Those who've switched to Linux in the last year, how is it going?

kiol@discuss.online · 1 day ago

Those who've switched to Linux in the last year, how is it going?

LyD@lemmy.ca · 4 hours ago

Installed Linux Mint on my old personal laptop (Dell XPS 9560) and unfortunately ran into some issues that made me switch back to Windows. I really want to make it work

It seems to have revealed either a hardware bug or failing hardware in the NVMe drive.

First problem was log spam that filled up the partition:

spoiler

2025-12-29T12:15:46.439880-05:00 redacted kernel: pcieport 0000:00:1d.0: AER: Correctable error message received from 0000:04:00.0
2025-12-29T12:15:46.439934-05:00 redacted kernel: nvme 0000:04:00.0: PCIe Bus Error: severity=Correctable, type=Physical Layer, (Receiver ID)
2025-12-29T12:15:46.439936-05:00 redacted kernel: nvme 0000:04:00.0:   device [126f:2262] error status/mask=00000001/0000e000
2025-12-29T12:15:46.439938-05:00 redacted kernel: nvme 0000:04:00.0:    [ 0] RxErr                  (First)
2025-12-29T12:15:46.439939-05:00 redacted kernel: pcieport 0000:00:1d.0: AER: Multiple Correctable error message received from 0000:04:00.0
2025-12-29T12:15:46.439940-05:00 redacted kernel: pcieport 0000:00:1d.0: PCIe Bus Error: severity=Correctable, type=Data Link Layer, (Transmitter ID)
2025-12-29T12:15:46.439941-05:00 redacted kernel: pcieport 0000:00:1d.0:   device [8086:a118] error status/mask=00001000/00000000
2025-12-29T12:15:46.439943-05:00 redacted kernel: pcieport 0000:00:1d.0:    [12] Timeout               
2025-12-29T12:15:46.439944-05:00 redacted kernel: nvme 0000:04:00.0: PCIe Bus Error: severity=Correctable, type=Physical Layer, (Receiver ID)
2025-12-29T12:15:46.439945-05:00 redacted kernel: nvme 0000:04:00.0:   device [126f:2262] error status/mask=00000001/0000e000
2025-12-29T12:15:46.439946-05:00 redacted kernel: nvme 0000:04:00.0:    [ 0] RxErr                  (First)

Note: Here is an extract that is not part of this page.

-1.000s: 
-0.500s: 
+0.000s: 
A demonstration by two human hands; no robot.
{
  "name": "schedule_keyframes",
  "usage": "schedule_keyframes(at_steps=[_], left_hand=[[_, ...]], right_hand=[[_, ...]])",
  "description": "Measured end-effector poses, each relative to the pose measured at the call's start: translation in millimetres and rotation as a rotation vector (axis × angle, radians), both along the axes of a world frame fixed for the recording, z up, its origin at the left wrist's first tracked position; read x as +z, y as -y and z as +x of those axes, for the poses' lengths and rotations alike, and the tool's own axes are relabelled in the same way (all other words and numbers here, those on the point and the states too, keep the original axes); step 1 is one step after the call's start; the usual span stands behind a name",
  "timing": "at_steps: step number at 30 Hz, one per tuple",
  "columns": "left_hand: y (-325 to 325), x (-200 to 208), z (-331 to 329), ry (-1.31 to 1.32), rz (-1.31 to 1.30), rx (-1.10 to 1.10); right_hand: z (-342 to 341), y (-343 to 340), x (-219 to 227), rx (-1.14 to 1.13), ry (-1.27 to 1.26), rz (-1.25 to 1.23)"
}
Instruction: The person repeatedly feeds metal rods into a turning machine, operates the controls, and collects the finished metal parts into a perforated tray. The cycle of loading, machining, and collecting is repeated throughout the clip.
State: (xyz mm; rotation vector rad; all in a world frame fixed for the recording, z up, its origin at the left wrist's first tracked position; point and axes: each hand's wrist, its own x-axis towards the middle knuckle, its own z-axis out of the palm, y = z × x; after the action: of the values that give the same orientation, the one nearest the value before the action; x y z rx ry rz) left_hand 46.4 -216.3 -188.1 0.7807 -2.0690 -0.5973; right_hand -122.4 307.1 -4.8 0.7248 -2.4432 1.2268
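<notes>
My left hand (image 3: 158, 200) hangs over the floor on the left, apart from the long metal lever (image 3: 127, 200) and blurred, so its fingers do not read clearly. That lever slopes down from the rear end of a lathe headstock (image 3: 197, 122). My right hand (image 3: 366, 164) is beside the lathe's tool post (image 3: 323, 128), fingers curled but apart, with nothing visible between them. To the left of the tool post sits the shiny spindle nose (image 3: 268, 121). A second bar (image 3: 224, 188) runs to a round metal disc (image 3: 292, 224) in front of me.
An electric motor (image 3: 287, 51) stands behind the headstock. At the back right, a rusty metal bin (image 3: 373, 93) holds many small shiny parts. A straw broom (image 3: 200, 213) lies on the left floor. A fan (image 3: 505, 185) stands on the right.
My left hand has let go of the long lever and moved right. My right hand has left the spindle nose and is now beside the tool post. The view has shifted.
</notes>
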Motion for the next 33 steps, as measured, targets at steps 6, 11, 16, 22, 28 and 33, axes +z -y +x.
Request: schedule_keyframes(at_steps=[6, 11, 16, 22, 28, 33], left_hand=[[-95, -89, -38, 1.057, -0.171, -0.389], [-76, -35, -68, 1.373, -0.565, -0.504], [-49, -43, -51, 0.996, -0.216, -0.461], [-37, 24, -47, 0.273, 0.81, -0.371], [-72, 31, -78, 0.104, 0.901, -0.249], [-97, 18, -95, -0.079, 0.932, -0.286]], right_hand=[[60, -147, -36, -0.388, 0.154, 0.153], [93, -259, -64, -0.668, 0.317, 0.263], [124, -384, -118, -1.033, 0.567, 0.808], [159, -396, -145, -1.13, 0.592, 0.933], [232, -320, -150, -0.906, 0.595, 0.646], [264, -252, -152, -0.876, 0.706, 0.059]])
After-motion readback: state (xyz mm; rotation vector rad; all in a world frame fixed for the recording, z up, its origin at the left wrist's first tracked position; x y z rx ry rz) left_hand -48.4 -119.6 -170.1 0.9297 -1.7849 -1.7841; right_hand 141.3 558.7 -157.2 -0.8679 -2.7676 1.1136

Some forum posts I found (example) suggested that this was a hardware bug and I could set pcie_aspm=off in grub to work around it. This stopped the log spam and everything seemed to be working fine.

Later while I was doing some programming, everything froze for a while. When it came back, the partition was set to readonly. It wouldn’t boot on restart and loaded up busybox instead. I was able to set it to writable, but it happened again soon after.

I decided to switch back to Windows where there doesn’t seem to be any issues.

I really want to make it work. If it’s failing hardware then I have no choice but to replace the drive, but if it’s just a bug then I want to find a fix without buying new hardware. That would kind of defeat the point for me and I don’t want to spend the money.

I would appreciate any help. I booted into Mint again to grab the logs and I really want to keep using it.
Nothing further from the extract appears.